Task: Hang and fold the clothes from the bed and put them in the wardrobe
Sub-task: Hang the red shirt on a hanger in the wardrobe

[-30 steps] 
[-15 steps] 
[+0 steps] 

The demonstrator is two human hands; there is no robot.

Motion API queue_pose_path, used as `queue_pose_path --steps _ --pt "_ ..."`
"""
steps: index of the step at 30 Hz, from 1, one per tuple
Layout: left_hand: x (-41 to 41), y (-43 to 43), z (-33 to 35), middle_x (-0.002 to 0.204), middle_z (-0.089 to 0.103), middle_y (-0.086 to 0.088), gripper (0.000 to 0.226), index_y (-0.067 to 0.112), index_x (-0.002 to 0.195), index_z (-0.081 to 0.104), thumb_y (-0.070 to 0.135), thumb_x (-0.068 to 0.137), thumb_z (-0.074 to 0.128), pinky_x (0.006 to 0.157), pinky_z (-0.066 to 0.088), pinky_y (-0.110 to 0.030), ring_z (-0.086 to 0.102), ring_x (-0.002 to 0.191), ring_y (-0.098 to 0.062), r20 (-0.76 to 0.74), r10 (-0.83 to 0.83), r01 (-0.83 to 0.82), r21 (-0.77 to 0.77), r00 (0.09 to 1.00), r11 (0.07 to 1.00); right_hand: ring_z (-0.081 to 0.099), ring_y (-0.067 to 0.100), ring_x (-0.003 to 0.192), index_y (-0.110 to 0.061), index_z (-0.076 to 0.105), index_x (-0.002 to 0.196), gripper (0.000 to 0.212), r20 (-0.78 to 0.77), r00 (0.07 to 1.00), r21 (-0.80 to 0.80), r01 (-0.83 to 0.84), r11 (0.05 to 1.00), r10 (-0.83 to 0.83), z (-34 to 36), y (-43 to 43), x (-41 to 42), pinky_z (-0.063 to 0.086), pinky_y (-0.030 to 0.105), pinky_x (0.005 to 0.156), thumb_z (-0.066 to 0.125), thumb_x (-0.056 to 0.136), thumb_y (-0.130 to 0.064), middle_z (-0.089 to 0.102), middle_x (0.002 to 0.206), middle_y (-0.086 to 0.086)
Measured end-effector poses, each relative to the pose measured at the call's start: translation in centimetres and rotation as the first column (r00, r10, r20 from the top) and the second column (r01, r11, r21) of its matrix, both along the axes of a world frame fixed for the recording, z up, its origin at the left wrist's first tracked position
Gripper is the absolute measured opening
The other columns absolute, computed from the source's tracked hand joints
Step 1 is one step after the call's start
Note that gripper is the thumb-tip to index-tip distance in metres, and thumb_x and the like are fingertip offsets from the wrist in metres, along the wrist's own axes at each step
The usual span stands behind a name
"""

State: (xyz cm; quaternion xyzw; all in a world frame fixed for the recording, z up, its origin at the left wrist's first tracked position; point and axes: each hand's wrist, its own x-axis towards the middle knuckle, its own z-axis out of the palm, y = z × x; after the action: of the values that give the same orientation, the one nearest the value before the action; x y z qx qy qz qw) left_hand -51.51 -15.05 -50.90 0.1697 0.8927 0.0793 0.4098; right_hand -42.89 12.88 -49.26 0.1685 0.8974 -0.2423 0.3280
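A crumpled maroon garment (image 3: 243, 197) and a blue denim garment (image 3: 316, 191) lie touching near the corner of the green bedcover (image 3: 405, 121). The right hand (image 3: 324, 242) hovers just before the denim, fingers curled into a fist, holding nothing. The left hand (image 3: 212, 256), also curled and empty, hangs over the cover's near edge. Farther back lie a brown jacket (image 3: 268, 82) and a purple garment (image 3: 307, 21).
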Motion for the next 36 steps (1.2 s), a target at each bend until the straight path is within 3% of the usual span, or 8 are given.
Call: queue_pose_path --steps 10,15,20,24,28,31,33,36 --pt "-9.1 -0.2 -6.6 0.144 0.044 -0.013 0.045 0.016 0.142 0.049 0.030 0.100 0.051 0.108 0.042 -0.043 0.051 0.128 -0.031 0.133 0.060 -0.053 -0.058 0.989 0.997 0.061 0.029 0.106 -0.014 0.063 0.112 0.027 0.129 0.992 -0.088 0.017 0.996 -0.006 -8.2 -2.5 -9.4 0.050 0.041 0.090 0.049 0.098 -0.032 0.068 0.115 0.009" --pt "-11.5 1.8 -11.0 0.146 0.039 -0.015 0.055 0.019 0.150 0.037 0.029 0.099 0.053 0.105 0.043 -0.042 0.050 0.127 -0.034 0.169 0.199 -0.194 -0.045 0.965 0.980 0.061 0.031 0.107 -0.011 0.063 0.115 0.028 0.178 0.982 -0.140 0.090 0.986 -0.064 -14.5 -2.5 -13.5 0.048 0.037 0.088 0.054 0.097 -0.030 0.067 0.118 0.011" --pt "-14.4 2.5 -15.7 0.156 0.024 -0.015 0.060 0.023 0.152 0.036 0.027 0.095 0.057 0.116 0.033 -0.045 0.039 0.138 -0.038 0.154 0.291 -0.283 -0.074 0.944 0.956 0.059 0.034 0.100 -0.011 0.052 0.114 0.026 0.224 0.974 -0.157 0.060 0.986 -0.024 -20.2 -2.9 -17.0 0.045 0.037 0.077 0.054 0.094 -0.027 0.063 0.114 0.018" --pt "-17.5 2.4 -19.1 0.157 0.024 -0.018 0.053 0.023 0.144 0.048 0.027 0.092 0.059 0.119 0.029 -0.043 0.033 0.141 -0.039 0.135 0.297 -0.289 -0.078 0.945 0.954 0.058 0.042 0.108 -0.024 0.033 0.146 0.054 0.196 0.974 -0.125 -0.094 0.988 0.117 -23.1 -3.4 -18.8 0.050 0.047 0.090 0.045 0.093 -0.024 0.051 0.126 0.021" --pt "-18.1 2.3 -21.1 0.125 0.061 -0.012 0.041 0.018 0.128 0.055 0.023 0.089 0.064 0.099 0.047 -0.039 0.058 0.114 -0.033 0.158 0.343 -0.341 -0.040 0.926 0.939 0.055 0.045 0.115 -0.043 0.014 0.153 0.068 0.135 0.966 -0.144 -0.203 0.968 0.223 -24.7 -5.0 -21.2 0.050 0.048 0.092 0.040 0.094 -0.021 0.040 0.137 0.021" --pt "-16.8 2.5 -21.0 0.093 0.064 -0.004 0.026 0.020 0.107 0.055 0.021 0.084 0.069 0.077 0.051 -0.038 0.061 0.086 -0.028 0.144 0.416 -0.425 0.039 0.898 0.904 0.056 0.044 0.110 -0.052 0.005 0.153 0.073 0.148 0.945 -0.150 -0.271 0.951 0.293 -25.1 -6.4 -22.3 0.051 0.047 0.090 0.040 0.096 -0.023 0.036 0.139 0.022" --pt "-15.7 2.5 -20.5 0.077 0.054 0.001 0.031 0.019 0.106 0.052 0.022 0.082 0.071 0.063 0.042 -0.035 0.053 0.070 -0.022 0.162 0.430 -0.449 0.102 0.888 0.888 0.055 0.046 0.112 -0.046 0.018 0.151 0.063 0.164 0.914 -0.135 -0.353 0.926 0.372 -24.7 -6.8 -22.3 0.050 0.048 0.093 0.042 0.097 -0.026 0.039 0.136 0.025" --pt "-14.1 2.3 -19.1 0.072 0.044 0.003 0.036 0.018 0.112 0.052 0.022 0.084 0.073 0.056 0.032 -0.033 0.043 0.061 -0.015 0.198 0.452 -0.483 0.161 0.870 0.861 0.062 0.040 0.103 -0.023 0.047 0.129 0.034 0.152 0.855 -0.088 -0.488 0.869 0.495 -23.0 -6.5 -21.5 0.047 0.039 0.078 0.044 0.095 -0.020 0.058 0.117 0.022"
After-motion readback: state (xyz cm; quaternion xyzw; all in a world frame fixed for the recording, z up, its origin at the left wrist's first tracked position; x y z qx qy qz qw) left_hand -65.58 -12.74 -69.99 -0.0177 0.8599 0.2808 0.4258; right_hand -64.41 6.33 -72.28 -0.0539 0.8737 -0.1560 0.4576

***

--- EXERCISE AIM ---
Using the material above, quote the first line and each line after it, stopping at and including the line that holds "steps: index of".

--- EXERCISE RESULT ---
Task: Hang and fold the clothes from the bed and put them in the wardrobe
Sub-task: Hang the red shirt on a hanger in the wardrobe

[-30 steps] 
[-15 steps] 
[+0 steps] 

The demonstrator is two human hands; there is no robot.

Motion API queue_pose_path, used as `queue_pose_path --steps _ --pt "_ ..."`
"""
steps: index of the step at 30 Hz, from 1, one per tuple

For this exercise, nothing more is required.